La hiérarchisation de l’information dans les médias libéraux est également source de soupçons. Le meurtre de Seth Rich, un employé du Comité national démocrate (DNC) en juillet est à l’origine d’une théorie du complot. Un détective privé employé par la famille a déclaré sur une chaîne locale de la Fox qu’il avait trouvé des « preuves tangibles » que le jeune homme avait contacté WikiLeaks avant sa mort, une déclaration non étayée et suivie d’autres affirmations contradictoires du détective dans les médias. La famille du jeune homme a nié ces allégations et demandé des excuses à la Fox. Mais pour plusieurs médias conservateurs, dont Fox News et Infowars, la presse libérale veut enterrer cette histoire, et préfère s’acharner sur M. Trump à la place.

Les partisans de Donald Trump confortés

A l’échelle des électeurs, chacune des allégations contre M. Trump nourrit la rhétorique du président : c’est « eux contre nous ». Les médias, en collusion avec l’élite politique que M. Trump s’est promis de démettre, conspirent à lui nuire. Le 17 mai, le président s’est plaint devant un parterre d’étudiants : « Regardez comment j’ai été traité récemment, en particulier par les médias. Aucun homme politique n’avait été aussi maltraité au cours de l’histoire. » Le 18 mai, M. Trump s’est emparé de Twitter pour dénoncer une « chasse aux sorcières » contre lui à la suite de la nomination d’un procureur spécial chargé d’enquêter sur ses liens avec la Russie.

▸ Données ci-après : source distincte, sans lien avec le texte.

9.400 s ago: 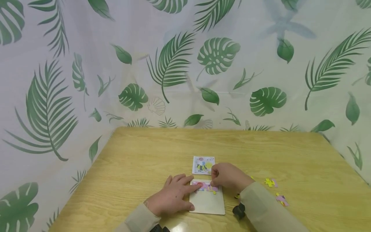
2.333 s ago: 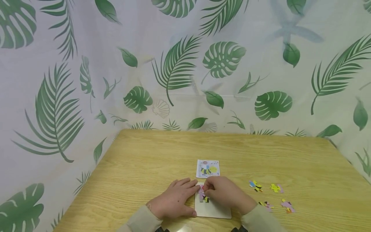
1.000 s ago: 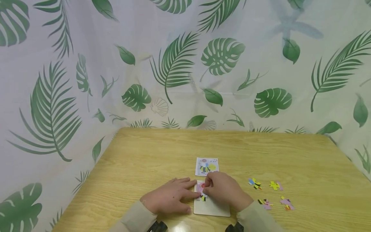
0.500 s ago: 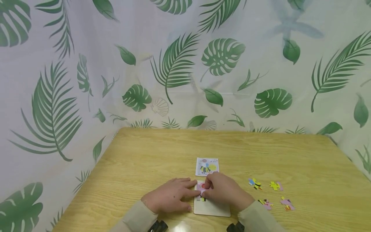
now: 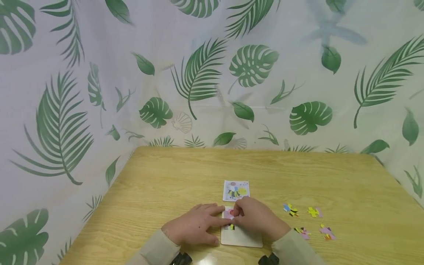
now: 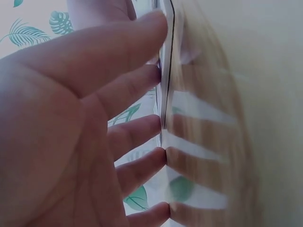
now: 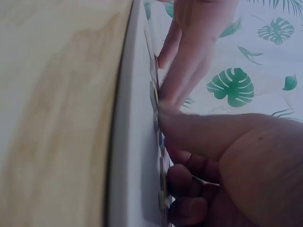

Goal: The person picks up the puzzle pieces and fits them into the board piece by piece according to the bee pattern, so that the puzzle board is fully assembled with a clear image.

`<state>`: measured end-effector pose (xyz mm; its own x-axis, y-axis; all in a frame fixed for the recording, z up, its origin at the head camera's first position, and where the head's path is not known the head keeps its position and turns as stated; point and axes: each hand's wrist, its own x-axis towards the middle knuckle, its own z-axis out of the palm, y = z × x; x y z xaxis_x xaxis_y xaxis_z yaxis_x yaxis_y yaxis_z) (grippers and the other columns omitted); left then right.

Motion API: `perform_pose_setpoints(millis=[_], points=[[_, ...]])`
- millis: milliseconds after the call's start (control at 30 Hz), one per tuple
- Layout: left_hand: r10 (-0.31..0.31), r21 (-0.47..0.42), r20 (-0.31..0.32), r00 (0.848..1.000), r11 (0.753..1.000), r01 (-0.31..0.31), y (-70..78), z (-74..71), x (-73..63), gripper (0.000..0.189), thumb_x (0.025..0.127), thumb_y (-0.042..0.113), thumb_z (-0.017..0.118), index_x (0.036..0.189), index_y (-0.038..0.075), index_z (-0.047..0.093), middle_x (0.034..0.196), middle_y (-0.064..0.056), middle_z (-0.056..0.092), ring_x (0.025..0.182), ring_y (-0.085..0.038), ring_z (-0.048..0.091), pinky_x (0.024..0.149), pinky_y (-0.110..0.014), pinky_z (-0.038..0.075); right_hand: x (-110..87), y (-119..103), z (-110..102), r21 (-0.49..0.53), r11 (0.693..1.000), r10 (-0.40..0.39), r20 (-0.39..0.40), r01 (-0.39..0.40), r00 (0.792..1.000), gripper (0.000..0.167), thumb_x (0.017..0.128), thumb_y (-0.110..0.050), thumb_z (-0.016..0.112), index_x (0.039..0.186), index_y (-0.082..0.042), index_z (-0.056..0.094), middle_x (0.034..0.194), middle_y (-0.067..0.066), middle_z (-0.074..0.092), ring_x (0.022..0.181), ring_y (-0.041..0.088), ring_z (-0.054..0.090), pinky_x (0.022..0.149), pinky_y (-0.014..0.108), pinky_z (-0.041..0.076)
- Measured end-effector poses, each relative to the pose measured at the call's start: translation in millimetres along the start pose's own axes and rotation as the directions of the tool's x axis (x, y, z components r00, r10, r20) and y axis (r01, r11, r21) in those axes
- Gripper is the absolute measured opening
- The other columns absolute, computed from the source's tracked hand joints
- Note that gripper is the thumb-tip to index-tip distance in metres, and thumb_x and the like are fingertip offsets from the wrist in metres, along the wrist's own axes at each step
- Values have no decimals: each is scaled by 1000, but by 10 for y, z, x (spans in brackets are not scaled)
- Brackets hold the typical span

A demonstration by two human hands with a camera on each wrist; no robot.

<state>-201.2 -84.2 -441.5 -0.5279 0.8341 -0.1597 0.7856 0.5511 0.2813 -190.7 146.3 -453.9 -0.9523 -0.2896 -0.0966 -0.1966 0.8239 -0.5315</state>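
Note:
A pale puzzle tray (image 5: 241, 240) lies flat on the table, with joined pink jigsaw pieces (image 5: 229, 213) along its upper left. My left hand (image 5: 197, 225) rests at the tray's left side with spread fingers, its index finger reaching across the pieces. In the left wrist view, the straight fingertips (image 6: 163, 156) touch the surface. Over the tray's upper right, my right hand (image 5: 256, 219) has bent fingers and pinches a jigsaw piece at the joined ones; the hand hides most of that piece. The right wrist view shows its thumb (image 7: 199, 135) against thin pieces on the tray (image 7: 135, 142).
A printed bee picture card (image 5: 236, 190) lies just beyond the tray. To the right are several loose jigsaw pieces, including a blue and yellow piece (image 5: 290, 209) and a pink and orange piece (image 5: 327, 232). A leaf-patterned curtain (image 5: 202, 110) hangs behind the table (image 5: 179, 165).
Since the oldest frame, a black and yellow piece has appeared below the pink ones, and my right hand has shifted left relative to the tray. Lately my left index finger has slid slightly right.

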Motion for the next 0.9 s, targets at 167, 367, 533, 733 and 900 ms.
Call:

Un stratège républicain interrogé par le New York Times, Alex Castellanos, explique que les électeurs de M. Trump, qui souhaitaient voir renversé le « système », ne vivent pas les allégations contre Trump comme une preuve qu’ils se sont trompés, bien au contraire. « Quand il est agressé, cela valide l’idée auprès de ses soutiens qu’il est le seul à pouvoir nous protéger de l’élite médiatique », explique-t-il. Pour la plupart des loyalistes, la question n’est pas de savoir si la présidence Trump est chaotique ou non, mais de savoir si quelqu’un d’autre pourrait changer les choses aussi drastiquement qu’il a promis de le faire.

Enfin, une frange des soutiens de M. Trump tente de contrer les attaques. Sur la section du forum Reddit r/The_Donald, qui concentre les plus fervents militants numériques de M. Trump, on ne fait pas mention des scandales en cours. On préfère « allumer des contre-feux médiatiques », comme le rapportent nos confrères de France Info, en nourrissant l’affaire Seth Rich, le militant du DNC mort au mois de juillet. Pour eux, la collusion entre deux révélations, le 15 mai, ne laisse aucun doute : le même jour, le détective avançait les « preuves » des liens du jeune homme avec WikiLeaks et le Washington Post révélait que M. Trump aurait communiqué des informations confidentielles à la Russie. Une « diversion » pour les internautes de r/The_Donald.